Differences in Household Preparedness and Adaptation for COVID-19

Journal Title
Journal ISSN
Volume Title
Disaster Medicine and Public Health Preparedness
Objective: To quantify differences in preparedness for and adaptations to COVID-19 in a cohort sample of New York City residents. Methods: A proportional quota sample (n = 1020) of individuals residing in New York City during the COVID-19 pandemic participated in a Qualtrics web survey. Quotas were set for age, sex, race, and income to mirror the population of New York City based on the 2018 American Community Survey. Results: Low self-efficacy, low social support, and low sense of community increased the odds of securing provisions to prepare for COVID-19. Being an essential worker, poor mental health, and having children in the household reduced the likelihood of engaging in preparedness practices.
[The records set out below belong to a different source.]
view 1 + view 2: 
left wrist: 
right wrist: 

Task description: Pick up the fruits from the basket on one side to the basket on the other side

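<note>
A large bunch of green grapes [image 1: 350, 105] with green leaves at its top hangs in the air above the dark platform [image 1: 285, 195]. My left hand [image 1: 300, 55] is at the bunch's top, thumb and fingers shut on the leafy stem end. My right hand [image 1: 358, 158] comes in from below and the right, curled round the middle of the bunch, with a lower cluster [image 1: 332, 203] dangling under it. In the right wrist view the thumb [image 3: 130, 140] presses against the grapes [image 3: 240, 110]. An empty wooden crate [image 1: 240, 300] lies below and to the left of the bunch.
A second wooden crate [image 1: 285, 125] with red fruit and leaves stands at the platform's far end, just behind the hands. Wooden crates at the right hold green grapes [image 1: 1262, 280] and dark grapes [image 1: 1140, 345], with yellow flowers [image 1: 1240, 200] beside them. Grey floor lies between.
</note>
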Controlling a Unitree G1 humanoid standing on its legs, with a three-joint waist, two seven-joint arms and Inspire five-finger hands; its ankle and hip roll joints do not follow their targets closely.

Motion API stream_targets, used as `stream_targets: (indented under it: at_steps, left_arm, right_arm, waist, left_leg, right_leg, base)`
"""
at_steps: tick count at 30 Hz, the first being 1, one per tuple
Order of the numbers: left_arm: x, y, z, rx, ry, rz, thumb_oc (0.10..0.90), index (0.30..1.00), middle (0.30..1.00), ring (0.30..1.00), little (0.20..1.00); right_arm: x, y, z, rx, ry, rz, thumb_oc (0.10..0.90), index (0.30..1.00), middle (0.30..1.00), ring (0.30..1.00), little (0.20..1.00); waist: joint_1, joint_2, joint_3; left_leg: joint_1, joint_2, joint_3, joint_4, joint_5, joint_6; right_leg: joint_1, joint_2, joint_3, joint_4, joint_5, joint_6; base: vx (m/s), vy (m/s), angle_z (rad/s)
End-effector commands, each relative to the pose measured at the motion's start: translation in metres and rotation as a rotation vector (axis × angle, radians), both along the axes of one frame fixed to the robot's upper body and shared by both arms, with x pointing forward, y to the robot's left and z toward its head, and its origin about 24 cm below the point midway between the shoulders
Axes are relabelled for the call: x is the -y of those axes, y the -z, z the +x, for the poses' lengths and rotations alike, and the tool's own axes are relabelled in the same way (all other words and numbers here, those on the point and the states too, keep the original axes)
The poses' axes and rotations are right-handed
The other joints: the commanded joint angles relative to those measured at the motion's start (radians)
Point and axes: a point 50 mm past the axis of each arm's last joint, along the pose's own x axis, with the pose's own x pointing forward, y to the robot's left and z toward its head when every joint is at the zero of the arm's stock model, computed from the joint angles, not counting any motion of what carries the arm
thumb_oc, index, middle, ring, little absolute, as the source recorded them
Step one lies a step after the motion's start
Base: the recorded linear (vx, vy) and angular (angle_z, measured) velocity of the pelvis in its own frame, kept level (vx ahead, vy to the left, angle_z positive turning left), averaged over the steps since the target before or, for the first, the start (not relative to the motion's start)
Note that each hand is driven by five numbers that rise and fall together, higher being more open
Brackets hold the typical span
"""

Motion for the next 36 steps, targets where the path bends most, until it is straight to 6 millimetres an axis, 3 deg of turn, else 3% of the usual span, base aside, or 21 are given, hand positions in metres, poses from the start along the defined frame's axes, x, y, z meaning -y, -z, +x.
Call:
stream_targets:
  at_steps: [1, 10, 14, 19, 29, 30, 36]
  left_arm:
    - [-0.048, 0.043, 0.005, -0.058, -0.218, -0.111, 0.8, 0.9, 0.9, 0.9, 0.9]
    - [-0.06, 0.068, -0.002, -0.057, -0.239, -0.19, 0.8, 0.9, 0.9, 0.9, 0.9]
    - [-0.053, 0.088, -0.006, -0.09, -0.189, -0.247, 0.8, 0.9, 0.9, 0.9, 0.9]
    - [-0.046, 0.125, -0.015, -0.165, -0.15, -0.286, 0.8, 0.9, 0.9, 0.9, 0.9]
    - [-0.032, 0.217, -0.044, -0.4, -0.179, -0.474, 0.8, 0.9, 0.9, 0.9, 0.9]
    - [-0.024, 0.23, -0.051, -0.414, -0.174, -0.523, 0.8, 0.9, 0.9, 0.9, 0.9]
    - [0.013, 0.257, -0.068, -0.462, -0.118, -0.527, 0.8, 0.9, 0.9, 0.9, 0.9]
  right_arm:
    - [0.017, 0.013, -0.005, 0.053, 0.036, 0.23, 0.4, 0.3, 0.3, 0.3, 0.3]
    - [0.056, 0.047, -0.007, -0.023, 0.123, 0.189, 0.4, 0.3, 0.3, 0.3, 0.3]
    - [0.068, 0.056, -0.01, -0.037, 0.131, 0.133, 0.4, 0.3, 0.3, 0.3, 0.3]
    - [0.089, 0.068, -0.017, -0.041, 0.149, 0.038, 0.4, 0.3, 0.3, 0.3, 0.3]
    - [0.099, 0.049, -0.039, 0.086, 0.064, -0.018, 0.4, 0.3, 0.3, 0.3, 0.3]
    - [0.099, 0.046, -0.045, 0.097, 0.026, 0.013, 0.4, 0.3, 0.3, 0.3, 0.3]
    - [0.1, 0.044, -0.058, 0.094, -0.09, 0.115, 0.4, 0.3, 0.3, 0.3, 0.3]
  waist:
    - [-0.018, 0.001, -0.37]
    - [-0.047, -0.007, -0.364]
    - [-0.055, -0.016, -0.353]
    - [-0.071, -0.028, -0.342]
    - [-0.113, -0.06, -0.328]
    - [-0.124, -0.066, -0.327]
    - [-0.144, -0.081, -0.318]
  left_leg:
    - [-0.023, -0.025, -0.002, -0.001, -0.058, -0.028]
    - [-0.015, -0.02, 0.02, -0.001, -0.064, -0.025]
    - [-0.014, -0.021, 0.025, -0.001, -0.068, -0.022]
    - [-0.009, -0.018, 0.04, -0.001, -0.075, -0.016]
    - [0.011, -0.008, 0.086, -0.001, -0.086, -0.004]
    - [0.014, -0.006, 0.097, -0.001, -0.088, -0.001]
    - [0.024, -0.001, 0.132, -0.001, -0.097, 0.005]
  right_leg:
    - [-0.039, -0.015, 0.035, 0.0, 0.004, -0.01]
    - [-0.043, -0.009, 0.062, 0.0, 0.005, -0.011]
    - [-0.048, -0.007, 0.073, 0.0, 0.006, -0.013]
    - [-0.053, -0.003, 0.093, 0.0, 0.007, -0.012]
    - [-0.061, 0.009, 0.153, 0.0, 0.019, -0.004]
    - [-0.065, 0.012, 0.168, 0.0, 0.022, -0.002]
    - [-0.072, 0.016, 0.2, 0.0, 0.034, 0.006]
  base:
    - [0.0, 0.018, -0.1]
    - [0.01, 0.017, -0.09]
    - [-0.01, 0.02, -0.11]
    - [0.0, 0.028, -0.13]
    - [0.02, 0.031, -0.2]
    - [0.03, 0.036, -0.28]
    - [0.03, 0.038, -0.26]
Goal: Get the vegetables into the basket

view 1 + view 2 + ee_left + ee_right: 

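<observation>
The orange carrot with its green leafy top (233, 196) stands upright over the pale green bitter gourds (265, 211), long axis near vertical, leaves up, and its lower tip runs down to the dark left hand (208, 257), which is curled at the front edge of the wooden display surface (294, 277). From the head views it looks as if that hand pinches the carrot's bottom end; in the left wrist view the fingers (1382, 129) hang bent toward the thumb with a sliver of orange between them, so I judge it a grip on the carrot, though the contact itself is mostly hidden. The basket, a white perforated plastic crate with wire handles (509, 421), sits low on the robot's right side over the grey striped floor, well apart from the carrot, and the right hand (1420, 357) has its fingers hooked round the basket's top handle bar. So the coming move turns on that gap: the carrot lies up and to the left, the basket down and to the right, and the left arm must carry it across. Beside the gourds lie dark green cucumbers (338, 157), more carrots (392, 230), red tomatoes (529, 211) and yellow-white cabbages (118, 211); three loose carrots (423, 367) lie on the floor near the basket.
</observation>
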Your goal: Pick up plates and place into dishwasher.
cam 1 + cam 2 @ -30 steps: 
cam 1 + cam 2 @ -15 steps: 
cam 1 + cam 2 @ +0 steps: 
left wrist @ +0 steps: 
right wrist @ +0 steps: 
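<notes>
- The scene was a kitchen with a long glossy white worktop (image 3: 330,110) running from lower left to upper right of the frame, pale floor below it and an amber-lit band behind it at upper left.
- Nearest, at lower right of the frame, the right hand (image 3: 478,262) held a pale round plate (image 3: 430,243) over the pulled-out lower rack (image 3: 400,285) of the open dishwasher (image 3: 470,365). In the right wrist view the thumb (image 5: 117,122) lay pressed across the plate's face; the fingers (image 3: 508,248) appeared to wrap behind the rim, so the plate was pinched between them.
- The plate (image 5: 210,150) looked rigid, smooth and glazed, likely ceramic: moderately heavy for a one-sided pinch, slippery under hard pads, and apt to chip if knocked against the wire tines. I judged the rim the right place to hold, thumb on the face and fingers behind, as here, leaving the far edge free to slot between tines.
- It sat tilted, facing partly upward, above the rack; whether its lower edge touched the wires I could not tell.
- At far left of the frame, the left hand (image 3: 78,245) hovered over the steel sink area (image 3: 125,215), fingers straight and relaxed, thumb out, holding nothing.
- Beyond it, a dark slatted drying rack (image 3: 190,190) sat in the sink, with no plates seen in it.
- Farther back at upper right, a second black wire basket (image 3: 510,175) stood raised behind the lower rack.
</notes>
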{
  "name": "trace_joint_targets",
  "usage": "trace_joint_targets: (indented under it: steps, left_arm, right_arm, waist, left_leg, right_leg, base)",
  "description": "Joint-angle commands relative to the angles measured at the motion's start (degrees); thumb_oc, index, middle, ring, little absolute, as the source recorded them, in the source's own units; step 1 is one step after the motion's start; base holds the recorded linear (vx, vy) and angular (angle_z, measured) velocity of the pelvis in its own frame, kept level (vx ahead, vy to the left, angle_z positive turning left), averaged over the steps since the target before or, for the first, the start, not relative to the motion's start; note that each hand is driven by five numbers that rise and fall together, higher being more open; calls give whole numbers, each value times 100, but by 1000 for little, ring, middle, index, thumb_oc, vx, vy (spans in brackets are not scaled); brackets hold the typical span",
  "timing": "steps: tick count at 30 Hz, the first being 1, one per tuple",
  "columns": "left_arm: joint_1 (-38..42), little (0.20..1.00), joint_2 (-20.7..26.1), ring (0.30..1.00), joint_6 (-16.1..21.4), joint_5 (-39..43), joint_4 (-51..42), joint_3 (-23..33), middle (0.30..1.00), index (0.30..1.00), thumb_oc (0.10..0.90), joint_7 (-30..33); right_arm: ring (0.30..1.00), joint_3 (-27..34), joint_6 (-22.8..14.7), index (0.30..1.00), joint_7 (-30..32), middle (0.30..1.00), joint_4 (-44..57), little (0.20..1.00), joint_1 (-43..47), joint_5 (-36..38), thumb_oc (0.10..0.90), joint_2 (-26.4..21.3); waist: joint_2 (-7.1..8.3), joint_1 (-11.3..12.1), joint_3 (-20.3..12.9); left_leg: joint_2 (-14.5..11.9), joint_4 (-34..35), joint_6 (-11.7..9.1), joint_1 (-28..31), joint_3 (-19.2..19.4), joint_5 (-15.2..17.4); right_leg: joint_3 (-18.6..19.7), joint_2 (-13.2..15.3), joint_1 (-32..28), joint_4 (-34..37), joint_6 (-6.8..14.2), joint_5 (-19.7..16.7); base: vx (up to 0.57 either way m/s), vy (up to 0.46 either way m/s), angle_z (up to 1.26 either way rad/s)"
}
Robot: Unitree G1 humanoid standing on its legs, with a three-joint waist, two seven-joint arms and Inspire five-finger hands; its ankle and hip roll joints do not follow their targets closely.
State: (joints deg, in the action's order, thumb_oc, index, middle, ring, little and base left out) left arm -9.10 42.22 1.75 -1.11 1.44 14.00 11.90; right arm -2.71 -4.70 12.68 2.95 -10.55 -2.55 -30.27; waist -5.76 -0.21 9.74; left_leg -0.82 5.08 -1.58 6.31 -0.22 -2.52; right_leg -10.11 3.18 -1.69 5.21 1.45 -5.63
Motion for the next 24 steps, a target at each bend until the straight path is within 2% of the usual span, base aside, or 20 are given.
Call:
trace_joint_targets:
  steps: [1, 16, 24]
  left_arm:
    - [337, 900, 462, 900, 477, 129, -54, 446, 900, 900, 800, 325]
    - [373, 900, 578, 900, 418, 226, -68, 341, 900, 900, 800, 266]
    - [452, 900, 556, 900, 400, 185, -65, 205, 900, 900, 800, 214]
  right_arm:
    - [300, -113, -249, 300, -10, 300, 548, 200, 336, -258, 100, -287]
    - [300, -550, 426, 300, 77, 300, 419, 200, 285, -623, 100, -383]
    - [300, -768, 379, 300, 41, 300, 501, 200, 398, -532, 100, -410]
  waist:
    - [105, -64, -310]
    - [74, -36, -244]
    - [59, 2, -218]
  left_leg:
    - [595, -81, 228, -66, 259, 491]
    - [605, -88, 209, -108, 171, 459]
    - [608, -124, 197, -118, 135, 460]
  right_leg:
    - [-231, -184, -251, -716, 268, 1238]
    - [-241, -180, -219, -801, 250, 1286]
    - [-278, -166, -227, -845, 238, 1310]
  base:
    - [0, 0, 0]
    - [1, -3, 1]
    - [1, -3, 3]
Essential workers and individuals with probable serious mental illness were less likely to report preparedness planning for the pandemic. Conclusions: The findings contribute to evolving theories of preparedness. There are differences across the sample in preparedness types, and different kinds of preparedness are associated with different household characteristics. Findings suggest that public officials and others concerned with population wellbeing might productively turn attention to education and outreach activities indexed to these characteristics.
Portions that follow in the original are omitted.